The Noise/Stress Concept, Risk Assessment and Research Needs

Noise Health. 2002;4(16):1-11.

Abstract

In principle, the noise/stress hypothesis is well understood: Noise activates the pituitary-adrenal-cortical axis and the sympathetic-adrenal-medullary axis. Changes in stress hormones including epinephrine, norepinephrine and cortisol are frequently found in acute and chronic noise experiments. The catecholamines and steroid hormones affect the organism's metabolism. Cardiovascular disorders are especially in focus for epidemiological studies on adverse noise effects. However, not all biologically notifiable effects are of clinical relevance. The relative importance and significance of health outcomes to be assessed in epidemiological noise studies follow a hierarchical order, i.e. changes in physiological stress indicators, increase in biological risk factors, increase of the prevalence or incidence of diseases, premature death.
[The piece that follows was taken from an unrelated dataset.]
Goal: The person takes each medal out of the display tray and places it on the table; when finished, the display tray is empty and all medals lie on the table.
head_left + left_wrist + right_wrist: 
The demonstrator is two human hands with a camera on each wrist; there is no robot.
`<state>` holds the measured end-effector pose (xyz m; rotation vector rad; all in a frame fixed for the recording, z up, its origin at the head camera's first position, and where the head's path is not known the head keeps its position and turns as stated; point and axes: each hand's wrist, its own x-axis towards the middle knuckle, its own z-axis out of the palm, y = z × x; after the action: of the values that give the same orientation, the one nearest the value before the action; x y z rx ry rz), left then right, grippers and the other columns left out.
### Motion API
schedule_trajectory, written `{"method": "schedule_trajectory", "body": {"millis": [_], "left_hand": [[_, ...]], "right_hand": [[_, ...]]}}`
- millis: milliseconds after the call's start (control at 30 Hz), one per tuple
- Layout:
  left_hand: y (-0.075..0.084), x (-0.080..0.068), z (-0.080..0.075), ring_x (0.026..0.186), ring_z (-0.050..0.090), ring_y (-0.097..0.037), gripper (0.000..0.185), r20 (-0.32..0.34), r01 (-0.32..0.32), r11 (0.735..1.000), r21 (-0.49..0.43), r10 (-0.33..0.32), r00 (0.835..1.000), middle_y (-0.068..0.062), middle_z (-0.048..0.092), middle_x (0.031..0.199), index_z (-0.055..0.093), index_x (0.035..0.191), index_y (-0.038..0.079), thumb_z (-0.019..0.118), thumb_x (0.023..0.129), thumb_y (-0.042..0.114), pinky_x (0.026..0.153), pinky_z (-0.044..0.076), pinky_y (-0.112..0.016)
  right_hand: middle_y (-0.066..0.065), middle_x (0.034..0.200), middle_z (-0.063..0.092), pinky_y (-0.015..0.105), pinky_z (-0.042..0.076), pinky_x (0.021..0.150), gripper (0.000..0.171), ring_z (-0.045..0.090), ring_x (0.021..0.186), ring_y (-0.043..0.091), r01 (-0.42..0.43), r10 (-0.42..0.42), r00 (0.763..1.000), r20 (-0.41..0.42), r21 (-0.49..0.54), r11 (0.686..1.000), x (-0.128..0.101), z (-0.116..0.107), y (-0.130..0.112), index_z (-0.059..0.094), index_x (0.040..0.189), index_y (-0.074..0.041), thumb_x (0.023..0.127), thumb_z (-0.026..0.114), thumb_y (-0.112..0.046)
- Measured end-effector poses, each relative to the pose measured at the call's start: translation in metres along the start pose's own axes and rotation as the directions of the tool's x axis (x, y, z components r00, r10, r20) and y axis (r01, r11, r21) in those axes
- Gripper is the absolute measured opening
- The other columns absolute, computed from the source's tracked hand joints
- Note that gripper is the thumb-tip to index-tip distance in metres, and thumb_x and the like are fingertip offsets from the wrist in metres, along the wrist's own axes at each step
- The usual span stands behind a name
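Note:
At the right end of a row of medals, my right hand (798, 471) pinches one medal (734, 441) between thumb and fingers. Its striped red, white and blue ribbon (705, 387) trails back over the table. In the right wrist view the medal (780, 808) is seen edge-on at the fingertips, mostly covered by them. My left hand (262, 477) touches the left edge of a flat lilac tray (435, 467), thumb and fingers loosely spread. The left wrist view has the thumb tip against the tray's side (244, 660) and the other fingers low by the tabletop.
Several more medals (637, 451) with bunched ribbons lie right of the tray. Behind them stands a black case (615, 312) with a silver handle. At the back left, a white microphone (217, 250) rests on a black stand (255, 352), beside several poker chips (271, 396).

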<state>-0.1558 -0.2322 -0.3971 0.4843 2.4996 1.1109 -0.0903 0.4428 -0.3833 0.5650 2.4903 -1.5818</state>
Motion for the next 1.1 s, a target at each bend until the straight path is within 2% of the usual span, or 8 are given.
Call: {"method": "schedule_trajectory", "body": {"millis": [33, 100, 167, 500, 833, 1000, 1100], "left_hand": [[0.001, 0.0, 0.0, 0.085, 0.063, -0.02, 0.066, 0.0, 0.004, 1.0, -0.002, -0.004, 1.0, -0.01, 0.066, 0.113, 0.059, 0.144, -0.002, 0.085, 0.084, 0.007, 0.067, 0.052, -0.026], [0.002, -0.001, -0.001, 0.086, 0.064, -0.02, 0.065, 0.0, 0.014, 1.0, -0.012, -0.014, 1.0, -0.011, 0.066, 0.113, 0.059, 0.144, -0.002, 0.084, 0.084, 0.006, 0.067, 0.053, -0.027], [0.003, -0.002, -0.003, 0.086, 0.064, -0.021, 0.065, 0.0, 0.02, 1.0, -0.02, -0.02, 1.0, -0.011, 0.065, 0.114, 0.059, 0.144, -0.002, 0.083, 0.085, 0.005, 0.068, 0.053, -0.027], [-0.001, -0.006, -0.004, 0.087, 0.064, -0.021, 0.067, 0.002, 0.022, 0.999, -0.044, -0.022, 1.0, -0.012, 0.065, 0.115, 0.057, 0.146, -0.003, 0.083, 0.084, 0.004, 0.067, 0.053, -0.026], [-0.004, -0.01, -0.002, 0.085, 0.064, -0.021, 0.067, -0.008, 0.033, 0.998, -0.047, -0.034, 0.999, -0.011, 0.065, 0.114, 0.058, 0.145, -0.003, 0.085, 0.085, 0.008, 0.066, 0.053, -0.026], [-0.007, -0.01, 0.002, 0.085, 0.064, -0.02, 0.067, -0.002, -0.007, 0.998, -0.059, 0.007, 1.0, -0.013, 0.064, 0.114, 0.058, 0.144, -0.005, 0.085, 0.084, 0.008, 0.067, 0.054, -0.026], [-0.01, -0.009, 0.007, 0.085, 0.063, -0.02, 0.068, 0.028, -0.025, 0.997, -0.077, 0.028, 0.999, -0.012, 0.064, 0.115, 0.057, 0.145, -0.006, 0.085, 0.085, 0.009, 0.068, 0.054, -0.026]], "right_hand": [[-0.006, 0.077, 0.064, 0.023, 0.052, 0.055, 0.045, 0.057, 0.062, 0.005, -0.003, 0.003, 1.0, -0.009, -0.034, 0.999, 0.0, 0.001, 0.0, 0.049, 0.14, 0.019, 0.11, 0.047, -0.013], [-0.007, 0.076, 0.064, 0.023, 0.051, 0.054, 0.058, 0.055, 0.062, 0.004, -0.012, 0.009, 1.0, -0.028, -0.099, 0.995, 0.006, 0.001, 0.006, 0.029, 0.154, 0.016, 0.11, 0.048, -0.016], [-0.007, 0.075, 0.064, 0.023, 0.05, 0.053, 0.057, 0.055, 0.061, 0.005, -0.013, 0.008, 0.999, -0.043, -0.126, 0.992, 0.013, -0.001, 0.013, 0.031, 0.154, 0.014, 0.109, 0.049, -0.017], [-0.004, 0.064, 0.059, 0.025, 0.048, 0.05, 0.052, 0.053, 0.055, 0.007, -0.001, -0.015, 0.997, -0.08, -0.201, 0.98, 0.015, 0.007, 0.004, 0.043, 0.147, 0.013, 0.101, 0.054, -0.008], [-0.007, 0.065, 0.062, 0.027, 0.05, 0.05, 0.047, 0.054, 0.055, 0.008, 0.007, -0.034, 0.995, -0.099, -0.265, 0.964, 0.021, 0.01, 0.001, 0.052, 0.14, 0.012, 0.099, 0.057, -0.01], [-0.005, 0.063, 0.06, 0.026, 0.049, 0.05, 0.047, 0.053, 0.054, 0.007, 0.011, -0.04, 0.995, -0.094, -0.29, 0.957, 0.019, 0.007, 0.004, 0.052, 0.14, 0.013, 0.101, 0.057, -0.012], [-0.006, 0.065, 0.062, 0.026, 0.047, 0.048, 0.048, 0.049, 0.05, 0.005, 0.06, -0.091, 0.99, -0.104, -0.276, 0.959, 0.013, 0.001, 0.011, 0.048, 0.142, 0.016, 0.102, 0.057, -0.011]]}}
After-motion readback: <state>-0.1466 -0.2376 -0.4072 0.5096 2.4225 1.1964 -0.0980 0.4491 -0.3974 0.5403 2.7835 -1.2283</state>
Decision-making and risk management rely on quantitative risk assessment. Epidemiological methods are the primary tool for providing the necessary information. However, the statistical evidence of findings from individual studies is often weak. Magnitude of effect, dose-response relationship, biological plausibility and consistency of findings among studies are issues of epidemiological reasoning. Noise policy largely depends on considerations about cost-effectiveness, which may vary between populations. Limit or guideline values have to be set within the range between social and physical well-being - between nuisance and health. The cardiovascular risk is a key-outcome in non-auditory noise effects' research because of the high prevalence of related diseases in our communities. Specific studies regarding critical groups, different noise-sources, day/evening/night comparisons, coping styles and other effect-modifying factors, and the role of annoyance as a mediator of effect are issues for future research in this field.